February 20, 2024 at 7:30 am

In January, Mark Zuckerberg, CEO of Facebook’s parent company Meta, appeared at a congressional hearing to answer questions about how social media potentially harms children. Zuckerberg opened by saying: “The existing body of scientific work has not shown a causal link between using social media and young people having worse mental health.”

But many social scientists would disagree with that statement. In recent years, studies have started to show a causal link between teen social media use and reduced well-being or mood disorders, chiefly depression and anxiety.

Ironically, one of the most cited studies into this link focused on Facebook.

Researchers delved into whether the platform’s introduction across college campuses in the mid 2000s increased symptoms associated with depression and anxiety. The answer was a clear yes , says MIT economist Alexey Makarin, a coauthor of the study, which appeared in the November 2022 American Economic Review . “There is still a lot to be explored,” Makarin says, but “[to say] there is no causal evidence that social media causes mental health issues, to that I definitely object.”

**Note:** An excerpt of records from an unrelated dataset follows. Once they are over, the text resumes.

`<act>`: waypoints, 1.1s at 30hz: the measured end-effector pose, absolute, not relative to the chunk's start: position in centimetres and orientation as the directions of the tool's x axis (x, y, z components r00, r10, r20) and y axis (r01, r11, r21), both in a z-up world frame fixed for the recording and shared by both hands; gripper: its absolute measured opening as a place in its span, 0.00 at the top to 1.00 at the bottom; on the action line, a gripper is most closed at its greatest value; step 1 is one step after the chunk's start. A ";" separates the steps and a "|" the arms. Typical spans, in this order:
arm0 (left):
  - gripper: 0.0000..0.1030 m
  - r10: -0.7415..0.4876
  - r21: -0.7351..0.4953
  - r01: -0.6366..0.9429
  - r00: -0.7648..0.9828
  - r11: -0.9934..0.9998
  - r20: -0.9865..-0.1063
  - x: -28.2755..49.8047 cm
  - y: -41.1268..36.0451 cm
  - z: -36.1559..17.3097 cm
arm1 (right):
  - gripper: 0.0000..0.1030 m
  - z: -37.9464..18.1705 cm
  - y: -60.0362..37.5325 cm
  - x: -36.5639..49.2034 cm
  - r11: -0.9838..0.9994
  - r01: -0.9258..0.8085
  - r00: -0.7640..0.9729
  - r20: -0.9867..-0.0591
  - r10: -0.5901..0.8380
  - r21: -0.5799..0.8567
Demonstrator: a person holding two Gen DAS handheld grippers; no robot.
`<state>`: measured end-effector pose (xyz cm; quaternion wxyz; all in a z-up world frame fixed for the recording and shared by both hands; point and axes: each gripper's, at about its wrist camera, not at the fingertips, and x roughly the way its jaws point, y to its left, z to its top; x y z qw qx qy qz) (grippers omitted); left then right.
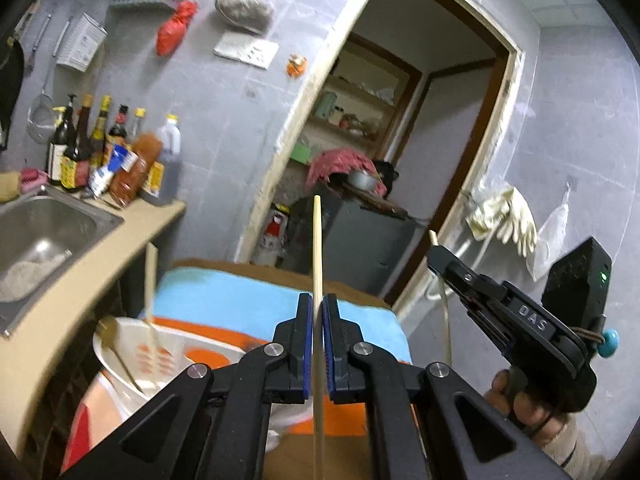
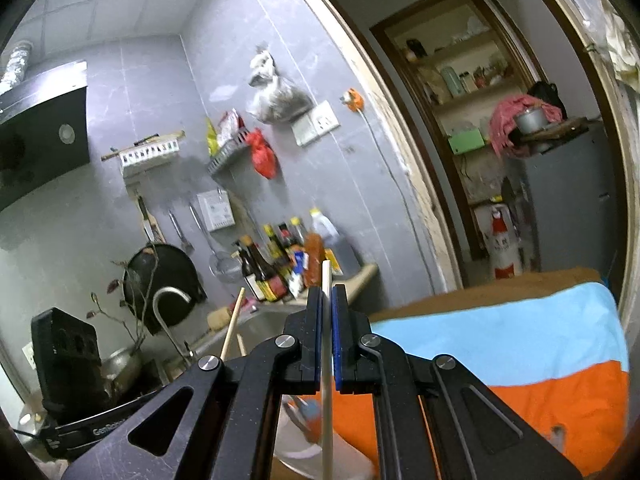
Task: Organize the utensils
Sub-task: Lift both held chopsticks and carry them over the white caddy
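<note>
The left gripper [image 1: 318, 344] is clamped on a wooden chopstick [image 1: 317, 248]; the right gripper [image 2: 327, 336] pinches a white chopstick [image 2: 326, 280]. Both stand upright, clear above the white container [image 1: 120, 344] on the striped cloth [image 1: 240, 292]. Beyond, the doorway [image 1: 400, 140] is open.

The pale wooden chopstick [image 1: 318, 248] ran off the frame's lower edge; the white plastic tub [image 1: 120, 344] was blurred.
</note>
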<state>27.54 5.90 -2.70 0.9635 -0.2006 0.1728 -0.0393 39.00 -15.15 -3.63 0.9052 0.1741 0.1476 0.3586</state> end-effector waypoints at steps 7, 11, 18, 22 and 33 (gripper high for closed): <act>0.95 -0.101 -0.429 -0.001 0.971 0.903 -0.216 28.4 12.8 -2.3 | 0.96 -2.9 -10.6 38.8 0.655 -0.606 0.730 -0.011 0.683 0.452; 0.95 -0.111 -0.458 0.028 0.982 0.888 -0.155 29.5 16.1 -3.4 | 0.96 -3.6 -7.9 38.2 0.681 -0.578 0.782 0.067 0.620 0.450; 0.95 -0.128 -0.507 0.052 0.985 0.860 -0.115 31.5 18.7 -6.7 | 0.96 -5.7 -4.7 36.5 0.784 -0.477 0.871 0.096 0.481 0.398; 0.95 -0.131 -0.535 0.059 0.986 0.843 -0.099 32.1 18.6 -7.9 | 0.96 -5.9 -4.3 35.8 0.825 -0.430 0.901 0.126 0.414 0.366; 0.95 -0.117 -0.495 0.050 0.987 0.867 -0.106 32.0 17.3 -8.9 | 0.96 -5.5 -5.0 34.8 0.888 -0.273 0.960 0.165 0.227 0.370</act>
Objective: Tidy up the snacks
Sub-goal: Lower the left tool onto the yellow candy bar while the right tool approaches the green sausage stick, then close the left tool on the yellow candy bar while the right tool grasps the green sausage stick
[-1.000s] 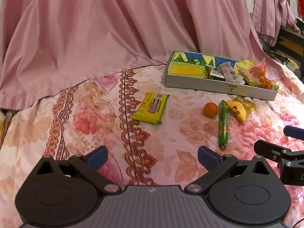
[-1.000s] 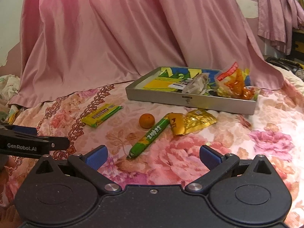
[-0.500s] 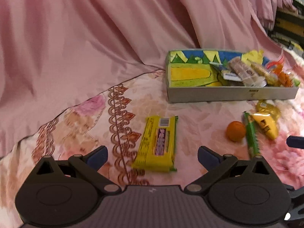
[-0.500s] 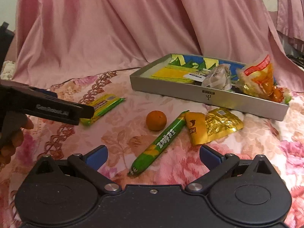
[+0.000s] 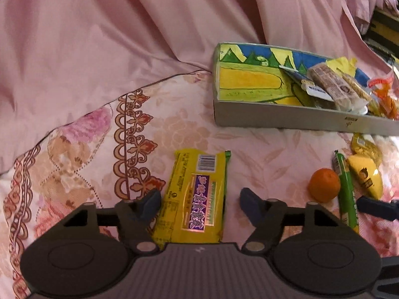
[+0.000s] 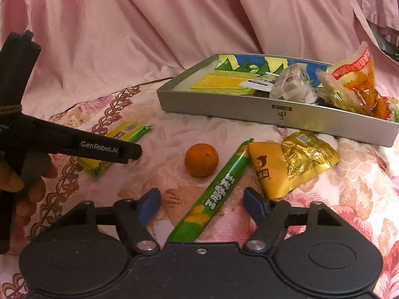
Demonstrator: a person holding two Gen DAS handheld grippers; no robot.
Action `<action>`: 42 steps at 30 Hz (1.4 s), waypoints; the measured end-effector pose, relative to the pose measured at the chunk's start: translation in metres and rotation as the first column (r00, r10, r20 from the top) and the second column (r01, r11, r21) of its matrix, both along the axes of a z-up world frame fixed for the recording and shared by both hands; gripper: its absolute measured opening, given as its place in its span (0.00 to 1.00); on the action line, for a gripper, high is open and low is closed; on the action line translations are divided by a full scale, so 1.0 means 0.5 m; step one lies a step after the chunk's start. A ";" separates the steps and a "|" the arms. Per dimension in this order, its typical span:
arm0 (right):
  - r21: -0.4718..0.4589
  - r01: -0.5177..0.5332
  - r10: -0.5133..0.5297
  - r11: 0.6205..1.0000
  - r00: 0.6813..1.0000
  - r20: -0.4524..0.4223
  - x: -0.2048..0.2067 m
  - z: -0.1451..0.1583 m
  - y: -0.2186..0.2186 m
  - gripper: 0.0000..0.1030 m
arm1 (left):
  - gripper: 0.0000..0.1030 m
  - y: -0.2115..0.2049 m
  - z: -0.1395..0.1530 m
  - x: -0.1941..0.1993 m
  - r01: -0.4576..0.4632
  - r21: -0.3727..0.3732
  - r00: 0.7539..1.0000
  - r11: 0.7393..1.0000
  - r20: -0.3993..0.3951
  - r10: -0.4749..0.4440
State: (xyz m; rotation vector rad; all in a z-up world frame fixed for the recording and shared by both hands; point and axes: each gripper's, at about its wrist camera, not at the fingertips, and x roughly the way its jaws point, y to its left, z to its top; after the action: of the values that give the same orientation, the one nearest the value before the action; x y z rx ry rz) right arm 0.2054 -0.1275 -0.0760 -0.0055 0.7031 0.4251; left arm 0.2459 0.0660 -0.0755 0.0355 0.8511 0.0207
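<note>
Snacks [image 6: 349, 84] – piled at grey tray's [image 6: 249, 107] right end | fingers closing, both straddling wrappers, ungripped

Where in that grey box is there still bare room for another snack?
The tray is bare at its left end, over the yellow drawing. Its right end is crowded with piled wrappers. The floral cloth between yellow packet and orange is also free.
</note>
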 end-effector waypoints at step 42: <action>-0.152 -0.058 0.067 0.987 0.996 0.054 -0.130 -0.008 -0.058 0.26 | 0.50 -0.112 0.008 -0.163 0.092 -0.089 0.991 0.992 -0.090 -0.100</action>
State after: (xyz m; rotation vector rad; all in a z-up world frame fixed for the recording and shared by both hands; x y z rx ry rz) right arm 0.1406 -0.1564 -0.0799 -0.1818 0.6766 0.4294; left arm 0.1644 0.0101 -0.0716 -0.0026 0.9430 -0.1086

The concern, and the studies, come from statistics showing that social media use in teens ages 13 to 17 is now almost ubiquitous. Two-thirds of teens report using TikTok, and some 60 percent of teens report using Instagram or Snapchat, a 2022 survey found. (Only 30 percent said they used Facebook.) Another survey showed that girls, on average, allot roughly 3.4 hours per day to TikTok, Instagram and Facebook, compared with roughly 2.1 hours among boys. At the same time, more teens are showing signs of depression than ever, especially girls ( SN: 6/30/23 ).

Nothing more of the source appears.